§ **The task**
Lines with the word "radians" in them must be copied from the records below.

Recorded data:
****************************************
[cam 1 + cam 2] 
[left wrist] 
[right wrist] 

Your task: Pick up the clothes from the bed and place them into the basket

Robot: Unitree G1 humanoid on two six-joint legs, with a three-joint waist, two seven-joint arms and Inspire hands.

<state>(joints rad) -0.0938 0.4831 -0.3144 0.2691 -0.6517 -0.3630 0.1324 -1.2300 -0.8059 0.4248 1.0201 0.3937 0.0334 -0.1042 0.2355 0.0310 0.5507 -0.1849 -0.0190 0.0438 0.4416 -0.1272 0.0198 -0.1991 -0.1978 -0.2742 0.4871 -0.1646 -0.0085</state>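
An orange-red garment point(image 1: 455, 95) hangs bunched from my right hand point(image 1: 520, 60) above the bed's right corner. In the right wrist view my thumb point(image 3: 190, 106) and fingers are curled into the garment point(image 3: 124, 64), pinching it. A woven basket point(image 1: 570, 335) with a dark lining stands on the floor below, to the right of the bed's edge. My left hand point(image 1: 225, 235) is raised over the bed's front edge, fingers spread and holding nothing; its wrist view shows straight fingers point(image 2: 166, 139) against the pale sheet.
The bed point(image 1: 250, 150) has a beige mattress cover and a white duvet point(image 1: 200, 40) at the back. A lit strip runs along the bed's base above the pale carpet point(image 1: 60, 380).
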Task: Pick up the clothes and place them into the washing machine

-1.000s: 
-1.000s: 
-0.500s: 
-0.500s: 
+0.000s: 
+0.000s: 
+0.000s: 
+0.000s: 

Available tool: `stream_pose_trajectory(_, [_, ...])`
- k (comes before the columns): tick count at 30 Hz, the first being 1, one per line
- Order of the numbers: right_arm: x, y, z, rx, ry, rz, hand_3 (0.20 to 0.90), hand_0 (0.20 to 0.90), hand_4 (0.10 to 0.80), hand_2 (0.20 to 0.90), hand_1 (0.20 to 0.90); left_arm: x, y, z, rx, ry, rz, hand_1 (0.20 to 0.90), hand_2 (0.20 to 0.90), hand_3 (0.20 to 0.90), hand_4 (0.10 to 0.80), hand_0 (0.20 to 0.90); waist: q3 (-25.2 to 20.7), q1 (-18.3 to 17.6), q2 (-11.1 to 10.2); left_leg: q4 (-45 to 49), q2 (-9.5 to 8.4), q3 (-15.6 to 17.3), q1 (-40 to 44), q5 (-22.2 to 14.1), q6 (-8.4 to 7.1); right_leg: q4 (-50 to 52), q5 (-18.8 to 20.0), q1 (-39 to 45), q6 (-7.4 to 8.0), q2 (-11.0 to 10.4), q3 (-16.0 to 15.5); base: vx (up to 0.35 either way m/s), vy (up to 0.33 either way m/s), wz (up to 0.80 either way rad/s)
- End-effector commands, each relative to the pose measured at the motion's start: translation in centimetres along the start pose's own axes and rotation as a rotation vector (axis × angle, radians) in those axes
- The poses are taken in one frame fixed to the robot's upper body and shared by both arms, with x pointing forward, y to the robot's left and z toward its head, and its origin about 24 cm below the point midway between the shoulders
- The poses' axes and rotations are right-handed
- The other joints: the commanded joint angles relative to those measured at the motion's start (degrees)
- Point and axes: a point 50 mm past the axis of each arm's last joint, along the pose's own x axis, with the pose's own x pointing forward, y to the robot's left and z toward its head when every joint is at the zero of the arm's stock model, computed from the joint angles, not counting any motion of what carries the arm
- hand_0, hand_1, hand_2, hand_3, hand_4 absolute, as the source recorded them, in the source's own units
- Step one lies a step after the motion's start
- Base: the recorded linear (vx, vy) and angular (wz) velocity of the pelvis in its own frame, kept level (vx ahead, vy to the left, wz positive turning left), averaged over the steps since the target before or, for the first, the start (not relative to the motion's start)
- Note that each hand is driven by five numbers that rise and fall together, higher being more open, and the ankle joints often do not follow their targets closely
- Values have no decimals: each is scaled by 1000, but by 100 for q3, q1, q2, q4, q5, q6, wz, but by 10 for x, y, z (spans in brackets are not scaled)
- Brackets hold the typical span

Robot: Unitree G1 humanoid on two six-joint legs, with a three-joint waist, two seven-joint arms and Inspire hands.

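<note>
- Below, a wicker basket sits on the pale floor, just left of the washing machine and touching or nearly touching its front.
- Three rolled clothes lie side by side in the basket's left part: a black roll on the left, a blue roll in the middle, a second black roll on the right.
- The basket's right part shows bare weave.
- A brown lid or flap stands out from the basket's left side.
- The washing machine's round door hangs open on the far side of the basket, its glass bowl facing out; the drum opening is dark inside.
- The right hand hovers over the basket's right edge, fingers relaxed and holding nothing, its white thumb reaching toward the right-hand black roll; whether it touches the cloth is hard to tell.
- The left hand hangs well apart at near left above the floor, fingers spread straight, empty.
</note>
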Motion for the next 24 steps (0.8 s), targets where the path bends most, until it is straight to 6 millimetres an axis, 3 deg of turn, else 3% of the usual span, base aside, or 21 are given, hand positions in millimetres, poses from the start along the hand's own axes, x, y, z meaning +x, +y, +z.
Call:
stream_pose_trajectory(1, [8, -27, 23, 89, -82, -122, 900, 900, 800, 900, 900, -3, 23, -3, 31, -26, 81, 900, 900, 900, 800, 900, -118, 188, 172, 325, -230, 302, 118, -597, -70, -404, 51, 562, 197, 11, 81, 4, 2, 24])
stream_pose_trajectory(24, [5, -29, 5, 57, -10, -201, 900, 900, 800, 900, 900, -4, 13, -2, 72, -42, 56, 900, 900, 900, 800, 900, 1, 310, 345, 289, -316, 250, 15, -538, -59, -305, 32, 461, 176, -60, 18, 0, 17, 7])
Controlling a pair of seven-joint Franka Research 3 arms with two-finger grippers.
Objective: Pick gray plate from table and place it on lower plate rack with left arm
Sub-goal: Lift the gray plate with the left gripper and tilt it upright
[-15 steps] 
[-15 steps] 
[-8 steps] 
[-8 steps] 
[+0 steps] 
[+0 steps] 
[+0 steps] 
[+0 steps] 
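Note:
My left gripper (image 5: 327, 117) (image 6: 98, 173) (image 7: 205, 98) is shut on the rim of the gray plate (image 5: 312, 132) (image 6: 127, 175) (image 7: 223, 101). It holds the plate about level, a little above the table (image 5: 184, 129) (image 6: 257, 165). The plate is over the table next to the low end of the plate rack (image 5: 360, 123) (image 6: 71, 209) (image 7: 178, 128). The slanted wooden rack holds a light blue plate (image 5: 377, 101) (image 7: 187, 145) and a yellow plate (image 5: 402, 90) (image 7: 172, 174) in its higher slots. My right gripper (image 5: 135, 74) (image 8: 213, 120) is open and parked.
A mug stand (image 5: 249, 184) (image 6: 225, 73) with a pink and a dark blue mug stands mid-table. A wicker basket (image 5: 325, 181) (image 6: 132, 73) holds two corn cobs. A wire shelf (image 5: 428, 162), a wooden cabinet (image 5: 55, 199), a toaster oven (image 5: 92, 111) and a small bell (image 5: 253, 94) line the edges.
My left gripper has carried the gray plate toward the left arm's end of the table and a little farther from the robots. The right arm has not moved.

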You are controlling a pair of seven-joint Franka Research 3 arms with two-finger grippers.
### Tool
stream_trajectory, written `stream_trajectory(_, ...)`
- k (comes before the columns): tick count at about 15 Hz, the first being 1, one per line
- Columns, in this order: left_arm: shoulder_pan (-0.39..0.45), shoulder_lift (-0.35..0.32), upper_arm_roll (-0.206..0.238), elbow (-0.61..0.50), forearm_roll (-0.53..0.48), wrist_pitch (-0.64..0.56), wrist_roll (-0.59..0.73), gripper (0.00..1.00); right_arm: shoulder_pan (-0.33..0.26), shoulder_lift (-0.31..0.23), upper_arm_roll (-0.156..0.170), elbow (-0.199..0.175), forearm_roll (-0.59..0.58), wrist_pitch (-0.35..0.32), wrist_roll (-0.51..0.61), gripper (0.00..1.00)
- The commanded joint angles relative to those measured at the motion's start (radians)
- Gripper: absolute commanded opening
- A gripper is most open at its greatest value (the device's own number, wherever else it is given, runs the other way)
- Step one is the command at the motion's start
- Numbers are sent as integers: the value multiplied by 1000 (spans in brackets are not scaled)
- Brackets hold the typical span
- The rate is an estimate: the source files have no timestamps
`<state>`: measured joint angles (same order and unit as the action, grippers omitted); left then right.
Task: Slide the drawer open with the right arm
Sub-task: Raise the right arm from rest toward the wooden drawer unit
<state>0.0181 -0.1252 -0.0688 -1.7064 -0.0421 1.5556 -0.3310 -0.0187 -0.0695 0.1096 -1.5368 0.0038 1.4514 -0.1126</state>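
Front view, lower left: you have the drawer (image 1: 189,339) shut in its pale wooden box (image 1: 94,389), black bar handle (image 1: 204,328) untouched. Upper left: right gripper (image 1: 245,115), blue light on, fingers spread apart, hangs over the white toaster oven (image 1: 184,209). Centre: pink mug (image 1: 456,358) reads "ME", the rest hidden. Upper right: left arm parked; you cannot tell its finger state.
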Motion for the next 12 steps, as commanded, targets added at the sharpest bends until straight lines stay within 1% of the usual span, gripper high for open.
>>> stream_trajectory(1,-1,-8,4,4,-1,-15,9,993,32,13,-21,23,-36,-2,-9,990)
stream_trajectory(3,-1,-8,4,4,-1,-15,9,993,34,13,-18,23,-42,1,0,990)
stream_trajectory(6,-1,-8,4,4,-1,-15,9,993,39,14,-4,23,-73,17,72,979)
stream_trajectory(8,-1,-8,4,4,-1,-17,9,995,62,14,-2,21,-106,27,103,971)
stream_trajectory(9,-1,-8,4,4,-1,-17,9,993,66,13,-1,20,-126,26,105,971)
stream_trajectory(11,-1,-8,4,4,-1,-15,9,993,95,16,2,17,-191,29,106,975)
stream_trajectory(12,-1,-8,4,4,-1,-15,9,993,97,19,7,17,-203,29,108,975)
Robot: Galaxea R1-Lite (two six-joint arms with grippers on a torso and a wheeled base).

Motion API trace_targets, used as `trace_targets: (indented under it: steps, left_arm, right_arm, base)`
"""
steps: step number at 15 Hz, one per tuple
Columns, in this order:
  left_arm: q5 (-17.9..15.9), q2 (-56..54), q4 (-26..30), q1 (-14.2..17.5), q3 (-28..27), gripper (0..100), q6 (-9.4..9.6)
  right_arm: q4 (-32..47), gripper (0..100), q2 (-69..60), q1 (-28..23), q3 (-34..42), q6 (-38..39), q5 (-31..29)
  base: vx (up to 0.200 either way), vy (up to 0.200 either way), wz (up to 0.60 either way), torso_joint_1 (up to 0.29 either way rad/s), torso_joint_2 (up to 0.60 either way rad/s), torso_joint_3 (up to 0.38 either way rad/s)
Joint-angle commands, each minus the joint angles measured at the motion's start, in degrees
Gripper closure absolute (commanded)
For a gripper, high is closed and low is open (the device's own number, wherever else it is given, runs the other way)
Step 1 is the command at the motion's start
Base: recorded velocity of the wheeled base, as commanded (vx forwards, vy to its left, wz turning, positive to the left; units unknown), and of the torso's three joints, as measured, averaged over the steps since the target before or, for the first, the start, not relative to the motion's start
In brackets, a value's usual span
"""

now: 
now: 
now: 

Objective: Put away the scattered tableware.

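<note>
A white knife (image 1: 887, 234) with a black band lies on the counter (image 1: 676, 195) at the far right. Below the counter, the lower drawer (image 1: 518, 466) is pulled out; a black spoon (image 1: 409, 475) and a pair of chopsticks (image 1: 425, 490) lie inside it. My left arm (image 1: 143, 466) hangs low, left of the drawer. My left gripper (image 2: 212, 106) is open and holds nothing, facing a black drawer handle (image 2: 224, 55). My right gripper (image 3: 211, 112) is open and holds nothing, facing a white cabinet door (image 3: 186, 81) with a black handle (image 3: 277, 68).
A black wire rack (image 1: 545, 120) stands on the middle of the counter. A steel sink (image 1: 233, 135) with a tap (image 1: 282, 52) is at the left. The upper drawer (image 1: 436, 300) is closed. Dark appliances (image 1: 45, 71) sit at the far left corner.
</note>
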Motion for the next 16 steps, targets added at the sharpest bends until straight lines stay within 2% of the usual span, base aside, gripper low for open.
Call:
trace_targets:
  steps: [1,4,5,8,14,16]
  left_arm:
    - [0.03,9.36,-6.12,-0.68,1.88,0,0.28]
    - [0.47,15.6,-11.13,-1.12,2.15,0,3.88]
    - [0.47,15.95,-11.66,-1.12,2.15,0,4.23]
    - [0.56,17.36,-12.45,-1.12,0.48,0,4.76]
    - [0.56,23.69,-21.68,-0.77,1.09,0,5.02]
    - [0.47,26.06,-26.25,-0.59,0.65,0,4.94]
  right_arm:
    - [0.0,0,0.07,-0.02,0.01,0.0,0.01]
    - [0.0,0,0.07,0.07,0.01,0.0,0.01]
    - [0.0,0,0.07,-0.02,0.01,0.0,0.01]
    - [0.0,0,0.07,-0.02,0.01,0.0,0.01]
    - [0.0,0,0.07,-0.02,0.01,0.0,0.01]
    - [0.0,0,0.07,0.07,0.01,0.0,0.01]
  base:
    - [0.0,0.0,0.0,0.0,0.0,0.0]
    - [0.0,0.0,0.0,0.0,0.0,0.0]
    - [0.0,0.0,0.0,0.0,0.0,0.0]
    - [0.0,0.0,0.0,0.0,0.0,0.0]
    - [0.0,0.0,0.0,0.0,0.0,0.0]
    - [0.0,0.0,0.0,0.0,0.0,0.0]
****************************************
§ **Answer for this exercise**
- End-effector commands, each relative to the pose measured at the motion's start: translation in centimetres along the start pose's own axes and rotation as a rotation vector (axis × angle, radians) in those axes
- The commanded joint angles relative to those measured at the motion's start (radians)

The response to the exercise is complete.